As we’d already pointed out, dynamic transcendent forces lie behind each and every entity and phenomenon in the world, which is its sublime and ethereal counterpart (see 1:5:2). Some transcendent forces are more sublime than others of course, as one would imagine; and one is the most sublime of all. The latter is the transcendent force that lies behind the Torah.
In fact we’d expect so singular a transcendent force to be behind the Torah specifically. After all, it’s more perfect and consequential than any other force, it’s termed G-d’s counterpart here on earth because it corresponds to His very will and to His intentions for the universe, and it serves as the medium through which G-d’s Glory can be revealed to mankind.
We can draw upon this preeminent force and thus fulfill our relationship to the Torah by either reciting the words of the Torah or by comprehending them, as we’d pointed out (see 1:4:9). When we recite the words alone we’re nourished on a more surface level, though (which is still-in-all healthful, and especially so when done in the spirit to be discussed later); whereas when we comprehend them, our *inner* being is nurtured and enveloped.

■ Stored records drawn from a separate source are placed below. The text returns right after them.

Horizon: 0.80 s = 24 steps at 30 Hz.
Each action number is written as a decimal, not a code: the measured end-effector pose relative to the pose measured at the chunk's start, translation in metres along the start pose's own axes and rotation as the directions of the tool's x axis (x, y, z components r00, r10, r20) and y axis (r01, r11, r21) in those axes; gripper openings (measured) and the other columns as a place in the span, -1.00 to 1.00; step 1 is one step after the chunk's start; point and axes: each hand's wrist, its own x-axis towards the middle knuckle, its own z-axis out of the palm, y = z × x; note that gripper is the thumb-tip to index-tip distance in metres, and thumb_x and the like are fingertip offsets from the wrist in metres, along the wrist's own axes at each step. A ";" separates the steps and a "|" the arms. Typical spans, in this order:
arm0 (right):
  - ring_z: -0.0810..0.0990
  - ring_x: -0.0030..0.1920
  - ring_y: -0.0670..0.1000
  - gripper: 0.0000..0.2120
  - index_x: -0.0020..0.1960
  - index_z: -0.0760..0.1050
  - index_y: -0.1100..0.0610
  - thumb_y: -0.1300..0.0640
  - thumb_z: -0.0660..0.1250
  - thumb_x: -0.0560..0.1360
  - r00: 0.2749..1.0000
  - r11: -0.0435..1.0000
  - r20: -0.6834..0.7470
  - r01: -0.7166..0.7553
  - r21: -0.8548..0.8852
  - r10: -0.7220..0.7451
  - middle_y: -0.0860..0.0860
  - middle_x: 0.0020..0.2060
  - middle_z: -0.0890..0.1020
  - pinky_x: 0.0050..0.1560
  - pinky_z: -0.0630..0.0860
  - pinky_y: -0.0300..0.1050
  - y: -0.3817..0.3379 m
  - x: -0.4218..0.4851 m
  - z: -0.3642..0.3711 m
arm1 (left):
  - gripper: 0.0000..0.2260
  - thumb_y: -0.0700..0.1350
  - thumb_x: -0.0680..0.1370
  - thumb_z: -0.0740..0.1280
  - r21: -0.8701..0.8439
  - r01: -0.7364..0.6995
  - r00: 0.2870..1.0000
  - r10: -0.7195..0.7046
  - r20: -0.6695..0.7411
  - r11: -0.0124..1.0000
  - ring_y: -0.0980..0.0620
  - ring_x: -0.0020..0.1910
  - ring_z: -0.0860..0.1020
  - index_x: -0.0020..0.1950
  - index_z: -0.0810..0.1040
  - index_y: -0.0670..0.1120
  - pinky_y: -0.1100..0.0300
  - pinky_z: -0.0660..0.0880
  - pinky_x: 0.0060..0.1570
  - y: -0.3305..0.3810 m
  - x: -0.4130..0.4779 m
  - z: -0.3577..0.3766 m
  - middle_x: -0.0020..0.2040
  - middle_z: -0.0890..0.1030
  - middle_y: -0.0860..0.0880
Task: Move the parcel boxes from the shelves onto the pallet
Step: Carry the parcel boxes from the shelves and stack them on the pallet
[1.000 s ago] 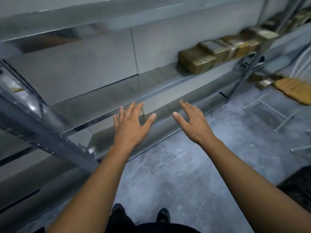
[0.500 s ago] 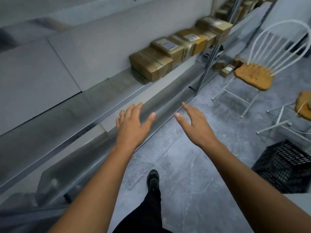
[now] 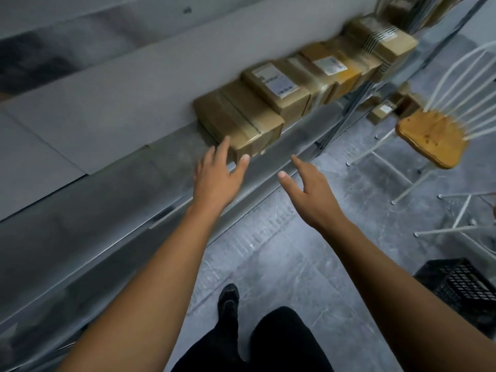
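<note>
A row of several brown taped parcel boxes sits on the metal shelf (image 3: pixel 112 200) against the wall. The nearest box (image 3: pixel 241 116) lies flat at the row's left end; behind it is a labelled box (image 3: pixel 276 84), then more toward the upper right. My left hand (image 3: pixel 217 175) is open, its fingertips at the near corner of the nearest box. My right hand (image 3: pixel 308 189) is open too, hovering over the shelf's front edge just right of that box, holding nothing. No pallet is in view.
A white wire chair with a wooden seat (image 3: pixel 432 138) stands on the grey floor at right, a second white frame (image 3: pixel 461 224) below it. A black plastic crate (image 3: pixel 467 288) sits at lower right. Small boxes (image 3: pixel 386 108) lie under the shelf post. My legs are below.
I have stepped right along the shelf; the boxes have come much closer. Both open hands have reached forward, the left now at the nearest box's corner.
</note>
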 end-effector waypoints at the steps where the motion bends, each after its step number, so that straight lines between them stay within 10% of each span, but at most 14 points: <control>1: 0.21 0.64 0.04 -0.31 0.68 0.19 0.00 -0.33 0.14 0.67 1.000 1.000 0.014 0.003 0.005 -0.003 0.00 0.64 0.30 0.61 0.22 0.12 0.002 0.012 0.000 | -0.38 0.29 0.66 0.20 0.004 0.008 1.000 -0.008 -0.003 1.000 -0.24 0.63 0.15 0.68 0.15 0.14 -0.27 0.15 0.56 0.002 0.011 0.004 0.64 0.25 -0.16; 8: 0.24 0.62 0.00 -0.20 0.67 0.21 -0.02 -0.45 0.09 0.58 0.996 0.995 0.090 0.010 0.101 -0.020 -0.02 0.63 0.31 0.52 0.21 -0.05 0.024 0.096 -0.002 | -0.43 0.28 0.68 0.14 0.066 0.174 0.985 -0.175 -0.002 0.982 -0.33 0.61 0.15 0.67 0.16 0.18 -0.24 0.13 0.57 0.004 0.071 0.042 0.63 0.25 -0.22; 24: 0.46 0.36 0.03 -0.27 0.52 0.35 0.04 -0.42 0.28 0.55 0.968 0.959 0.245 -0.018 0.281 -0.053 -0.03 0.40 0.38 0.35 0.48 0.01 0.025 0.170 0.019 | -0.50 0.43 0.53 0.27 -0.418 0.349 0.841 -0.477 -0.254 0.839 0.12 0.38 0.42 0.36 0.36 0.21 0.15 0.33 0.22 0.018 0.027 0.073 0.46 0.46 0.14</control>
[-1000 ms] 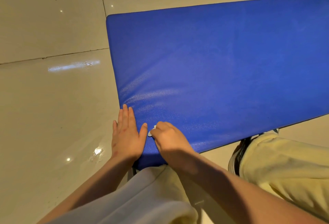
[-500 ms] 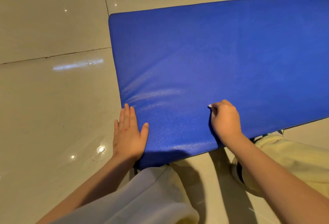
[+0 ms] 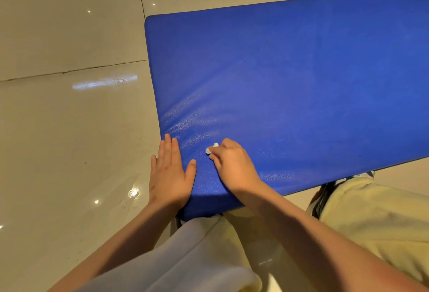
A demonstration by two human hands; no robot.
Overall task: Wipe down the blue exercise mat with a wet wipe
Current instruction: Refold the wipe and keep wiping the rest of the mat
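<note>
On blue mat (image 3: 290, 82) near corner: right hand (image 3: 234, 166) pinches wet wipe (image 3: 211, 149); left hand (image 3: 170, 173) flat, fingers straight.

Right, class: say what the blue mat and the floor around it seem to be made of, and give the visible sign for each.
Blue mat: probably vinyl or faux leather over foam padding; it shows a fine pebbled grain, a soft sheen and shallow creases near the corner.
Floor: likely glazed ceramic or polished stone tile; it is glossy, mirrors the lights and has dark grout lines.

One blue mat (image 3: 290, 82), one crumpled wipe (image 3: 212, 148) and two hands, left hand (image 3: 170, 175) and right hand (image 3: 234, 166), at lower centre.
</note>
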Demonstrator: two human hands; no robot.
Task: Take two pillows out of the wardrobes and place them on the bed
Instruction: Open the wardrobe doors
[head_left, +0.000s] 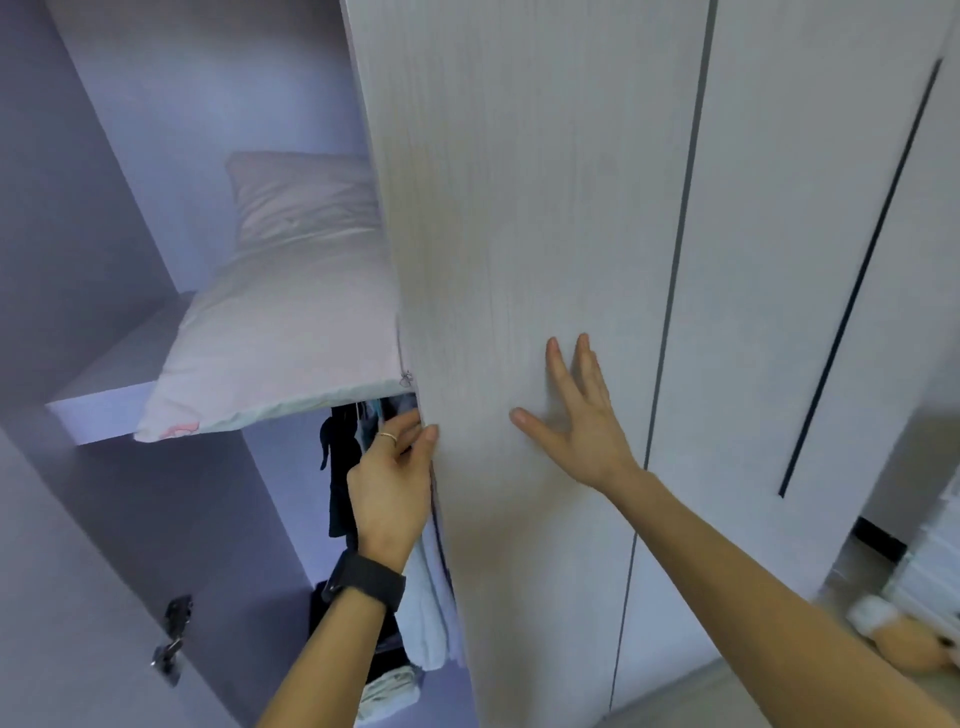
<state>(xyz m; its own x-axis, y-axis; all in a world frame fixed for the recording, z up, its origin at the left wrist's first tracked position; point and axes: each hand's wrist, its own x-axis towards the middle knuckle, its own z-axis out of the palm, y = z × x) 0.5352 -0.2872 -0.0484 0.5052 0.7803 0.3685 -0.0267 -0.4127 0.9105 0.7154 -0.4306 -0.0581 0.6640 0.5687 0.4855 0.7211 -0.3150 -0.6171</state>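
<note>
From the head camera, I see the flat pale pink fabric pillow (280, 343) lying on the lilac-tinted wardrobe shelf (93, 395). Its long axis runs from the shelf's front edge back into the compartment. Its near end hangs slightly over that front edge, with one corner pointing down and to the left. Its right side is hidden behind the pale wood-grain wardrobe door (519, 260). Behind it a second pale pillow (306, 197) stands nearly upright against the back wall.

My left hand (389, 467) has its fingers curled round the door's free edge just under the shelf, with the thumb on the front face. My right hand (576, 415) lies flat on the door's face, fingers spread and pointing up.

To the left of the pillows the shelf is bare as far as the side wall, and there is open height above them. Below the shelf, dark hanging clothes (337, 467) and a light blue folded cloth (431, 597) sit close behind my left wrist. To the right, a closed pale door carries a slim dark handle strip (857, 286).
</note>
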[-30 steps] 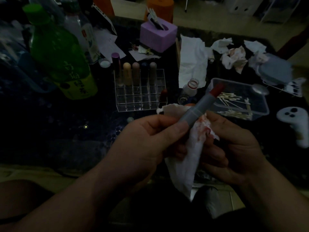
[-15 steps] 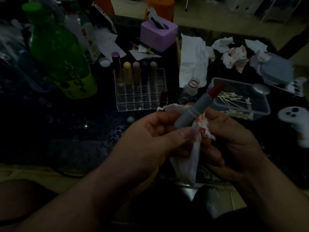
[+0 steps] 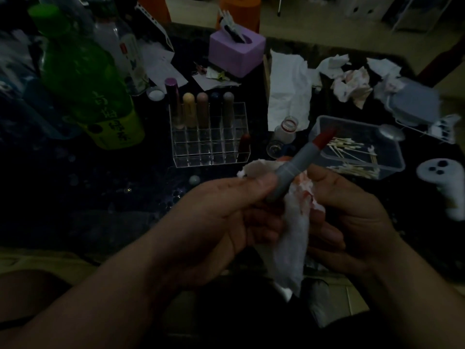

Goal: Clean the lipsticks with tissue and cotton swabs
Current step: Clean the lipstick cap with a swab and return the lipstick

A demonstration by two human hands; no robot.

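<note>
A grey lipstick (image 3: 297, 166) with its red tip up and to the right is pinched at its base by my left hand (image 3: 221, 217), thumb on the tube. My right hand (image 3: 352, 222) presses a white tissue (image 3: 292, 245), smeared red near the top, against the tube's lower part. The tissue hangs down between both hands. Behind them stands a clear acrylic organizer (image 3: 208, 149) with several capped lipsticks in its back row and a dark red lipstick (image 3: 244, 147) at its front right. To the right, a clear plastic box (image 3: 327, 122) holds cotton swabs (image 3: 352, 152).
A green bottle (image 3: 85, 84) and a clear bottle (image 3: 125, 54) stand at the far left. A purple tissue box (image 3: 236, 51) sits at the back, with a flat tissue (image 3: 289, 89) and crumpled stained tissues (image 3: 352, 84) to its right. A small glass bottle (image 3: 285, 129) and a white controller (image 3: 445, 182) lie nearby.
My left thumb has shifted slightly up the lipstick tube. The tissue has bunched narrower between my hands. The lipstick stays almost in place.
</note>
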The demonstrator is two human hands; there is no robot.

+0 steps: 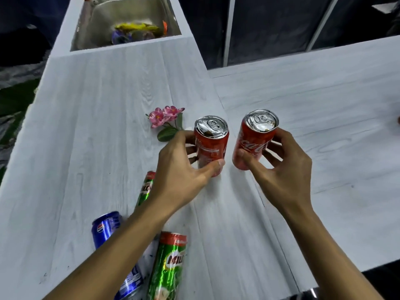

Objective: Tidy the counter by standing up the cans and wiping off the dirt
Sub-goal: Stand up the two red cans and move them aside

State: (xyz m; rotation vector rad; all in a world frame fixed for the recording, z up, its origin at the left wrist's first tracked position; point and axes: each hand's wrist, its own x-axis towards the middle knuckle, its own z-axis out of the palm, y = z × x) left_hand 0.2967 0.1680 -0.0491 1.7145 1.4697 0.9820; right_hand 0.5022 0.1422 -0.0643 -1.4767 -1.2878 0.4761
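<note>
Both arms reached fwd over the white counter [97, 126], palms facing inward toward each other. L hand [184, 169] gripped the left Coke can [211, 144]: thumb low on the near side, fingers curled round the far side. That can stood upright near the counter's middle, brown dirt on its lid. R hand [281, 169] gripped the right Coke can [254, 144], thumb pressed on the logo face, fingers wrapped behind. This can leaned, top tipped away and to the right, lid also stained; couldn't tell if its base touched the counter. The two cans were just beside each other, not touching.

Under the L forearm lay a blue Pepsi can [106, 228] and 2 green Milo cans [168, 267], all on their sides. A pink flower sprig [165, 118] lay just left of the L fingers. Sink [104, 22] at the far end held colourful items.
</note>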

Now as is well known, the Torah is divided into words and phrases, chapters, whole books, and into subdivisions (The Five Books of Moses, The Books of the Prophets, and The Writings). Each of these units has its own promise and function; and the aspect of the lofty transcendent force associated with each one nourishes its reader its own way.
But there are various levels of nourishment one can derive from his recitations or reflections, as we’d expect. Still-in-all though, not a single sincere and well-intentioned effort goes unrewarded.